Is this the Adam West Version or the Real Chin?


----------



## Byrd (Dec 6, 2011)

Dark Slade said:


> Is this the Adam West Version or the Real Chin?



Adam West  not that it really matters 

His quotes also solo I think


*By my mother's mandible, I say NAY*

[YOUTUBE]http://www.youtube.com/watch?v=YiTZFzWp_O0[/YOUTUBE]


----------



## NemeBro (Dec 6, 2011)

*HERE COMES, THE CRIMSON CHIN!!!"*

Against that level of awesomeness, what hope do the HST have?


----------



## Dark Slade (Dec 6, 2011)

"As long as there is one smoldering ember on the barbecue of justice, you can still cook a mighty steak...of VICTORY!"

solos.

KA-CHIN!


----------



## Byrd (Dec 6, 2011)

"Every Chin needs a Cleft."


----------



## SpaceMook (Dec 6, 2011)

I wonder if they still show this.


----------



## Dark Slade (Dec 6, 2011)

Let's just pray noone has any Chintonite


----------



## Byrd (Dec 6, 2011)

SpaceMook said:


> I wonder if they still show this.



I doubt it, with the crap that is on TV now




> Let's just pray noone has any Chintonite


 don't worry no one has it


----------



## Dark Slade (Dec 6, 2011)

SpaceMook said:


> I wonder if they still show this.



I think they do but, like Spongebob, I doubt it's as good as it was.


----------



## NemeBro (Dec 6, 2011)

FOP kind of started to suck nearing the end.

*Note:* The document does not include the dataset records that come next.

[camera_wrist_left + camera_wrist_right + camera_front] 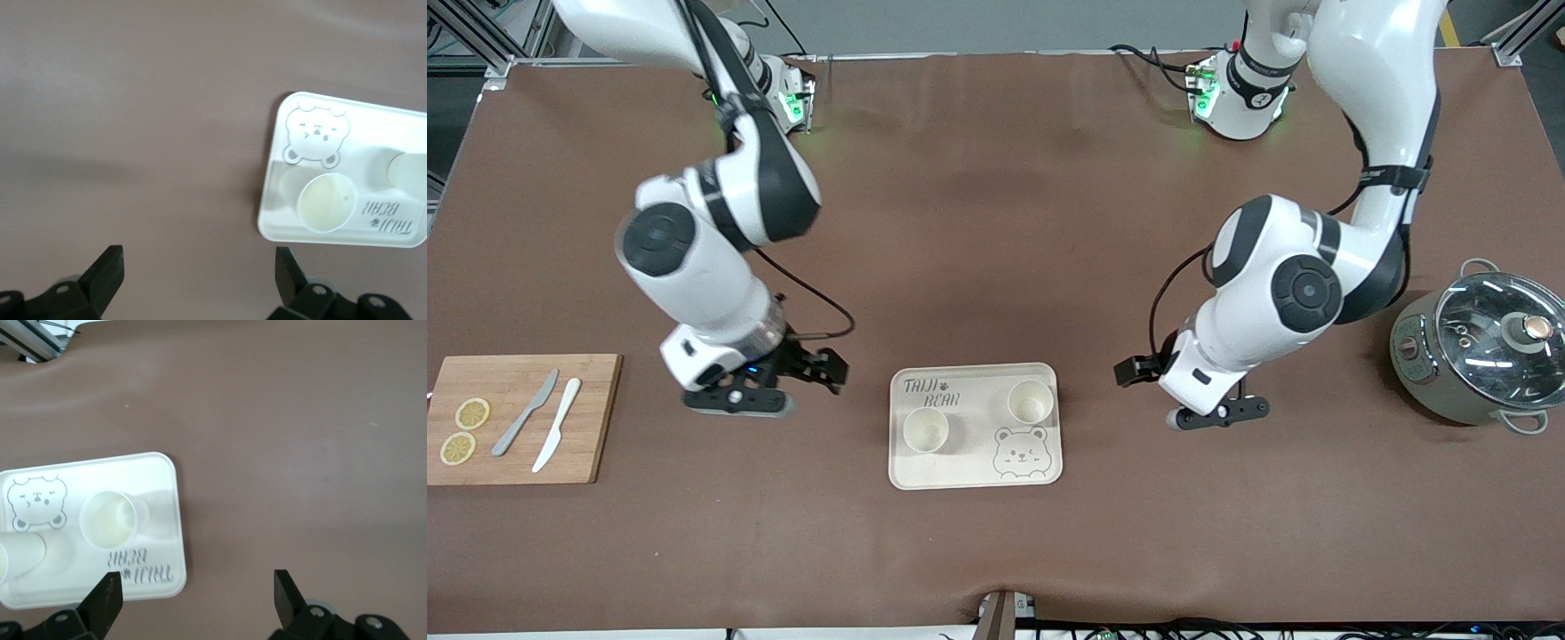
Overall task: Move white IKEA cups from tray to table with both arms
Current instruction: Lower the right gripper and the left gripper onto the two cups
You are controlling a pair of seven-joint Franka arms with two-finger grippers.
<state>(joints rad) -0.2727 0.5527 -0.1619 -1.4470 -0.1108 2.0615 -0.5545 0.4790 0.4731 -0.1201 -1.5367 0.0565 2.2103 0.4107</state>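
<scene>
Two white IKEA cups stand upright on the cream bear tray (969,471). One cup (926,429) is toward the right arm's end and nearer the front camera. The other cup (1030,401) is toward the left arm's end. My right gripper (738,400) is open and empty over the bare table beside the tray; its wrist view shows its cup (109,518) and the other cup (20,555). My left gripper (1218,413) is open and empty over the table at the tray's other end; its wrist view shows the cups (327,203) (407,170).
A wooden cutting board (596,418) with two lemon slices (471,413) and two knives (547,422) lies at the right arm's end. A grey pot with a glass lid (1476,356) stands at the left arm's end.
</scene>
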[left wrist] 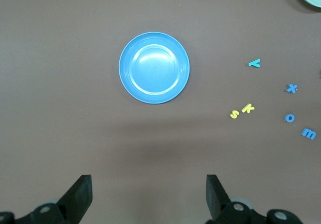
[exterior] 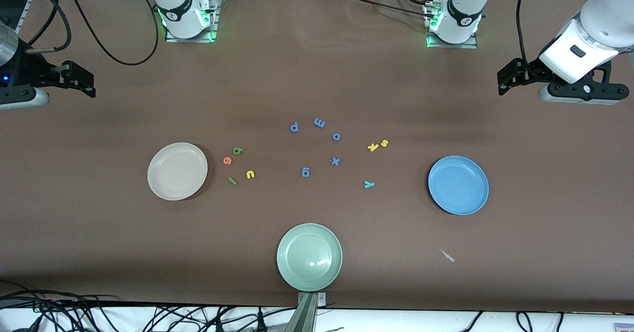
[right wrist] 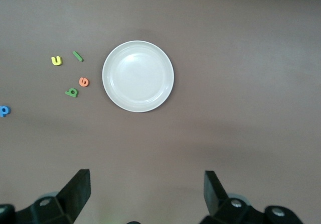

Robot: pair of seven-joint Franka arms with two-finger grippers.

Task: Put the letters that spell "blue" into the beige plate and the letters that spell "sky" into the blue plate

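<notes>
- Left wrist view: the left gripper [left wrist: 146,196] hangs with its fingers spread wide and nothing between them, over bare table near the blue plate [left wrist: 154,67]; the yellow s [left wrist: 233,114], yellow k [left wrist: 247,108] and teal y [left wrist: 255,63] lie well apart from it, beside that plate.
- Right wrist view: the right gripper [right wrist: 146,194] is likewise released and empty, over bare table near the beige plate [right wrist: 138,76]; the olive-green b [right wrist: 72,92], orange e [right wrist: 84,82], yellow u [right wrist: 56,60] and green l [right wrist: 77,56] lie in a loose cluster just beside that plate.
- Both plates hold nothing.
- Five blue letters [exterior: 319,122] are scattered between the two clusters in the middle of the table, touching none of them.
- A pale green plate [exterior: 309,256] sits nearest the front camera, and a small pale scrap [exterior: 448,255] lies near the blue plate.
- The table [exterior: 99,233] is covered in plain brown; black cables [exterior: 74,312] run along its near edge.
</notes>
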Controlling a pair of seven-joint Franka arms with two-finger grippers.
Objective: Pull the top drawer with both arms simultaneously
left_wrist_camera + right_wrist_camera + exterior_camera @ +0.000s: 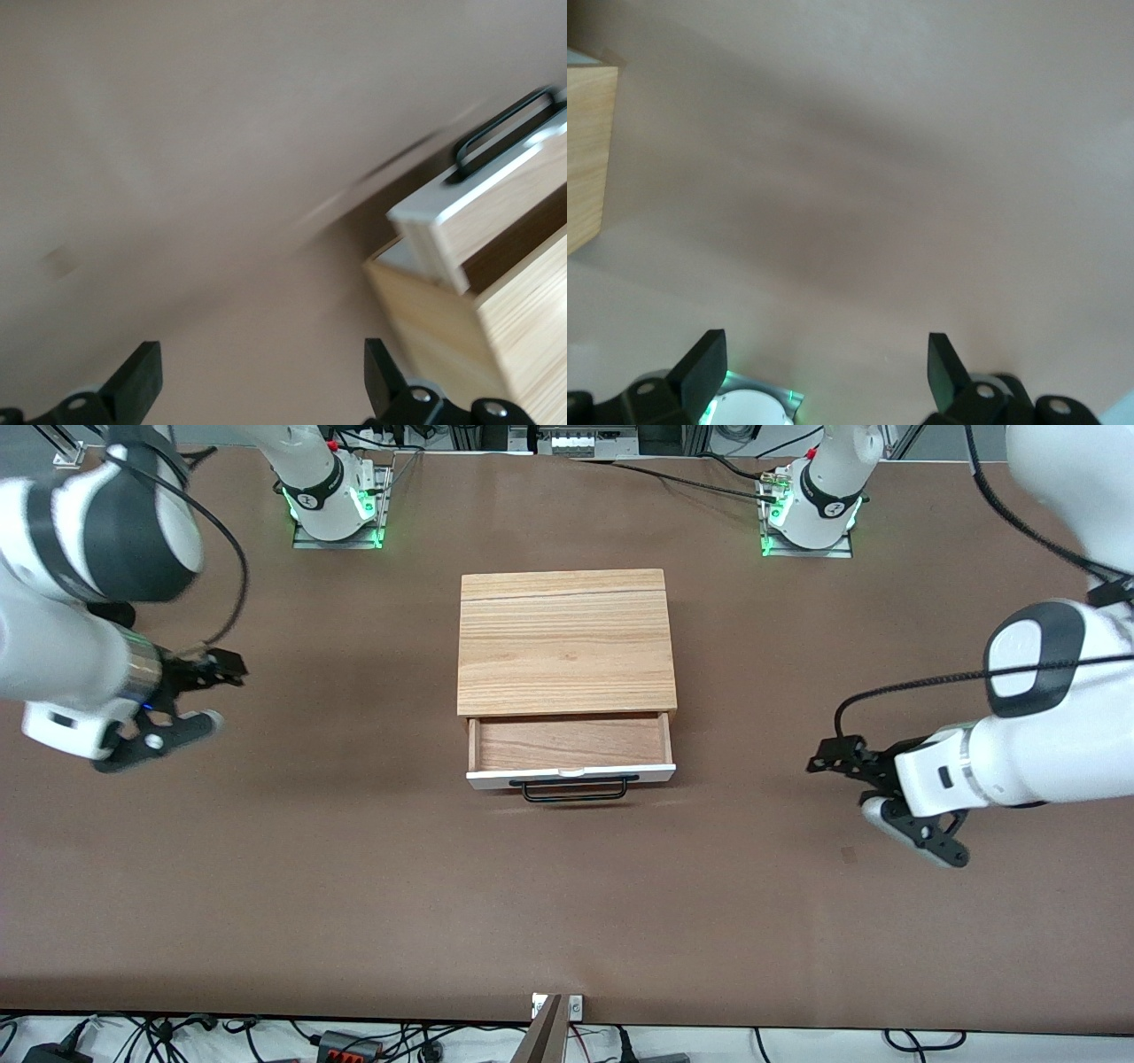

Basically at around the time Poof became part of the show.


----------



## Byrd (Dec 7, 2011)

Dark-Jaxx said:


> FOP kind of started to suck nearing the end.
> 
> Basically at around the time Poof became part of the show.



Who is poof?


----------



## iSolo (Dec 7, 2011)

Byrdman said:


> Who is poof?


The fairy baby.


----------



## raphxenon (Dec 7, 2011)

Hst stomps, he's not even hill level, his speed barely touched supersonic


----------



## Byrd (Dec 7, 2011)

iSolo said:


> The fairy baby.


oh him


----------



## Endless Mike (Dec 7, 2011)

raphxenon said:


> Hst stomps, he's not even hill level, his speed barely touched supersonic



I'm pretty sure he flew into space once...


----------



## MrChubz (Dec 7, 2011)

HST stomps due to the virtue of Chin being a Fairly Odd Parents creation. Granted he was the best part, but damn that show sucked.


----------



## Byrd (Dec 7, 2011)

MrChubz said:


> HST stomps due to the virtue of Chin being a Fairly Odd Parents creation. Granted he was the best part, but damn that show sucked.



 lol lol


----------



## God (Dec 8, 2011)

Nega-Chin kills the HST, then proceeds to destroy Crimson Chin


----------



## Soledad Eterna (Dec 8, 2011)

MrChubz said:


> HST stomps due to the virtue of Chin being a Fairly Odd Parents creation. Granted he was the best part, but damn that show sucked.



Now? Sure
At first? Hell no. It was awesome to watch. It started to suck circa third or fourth season.


----------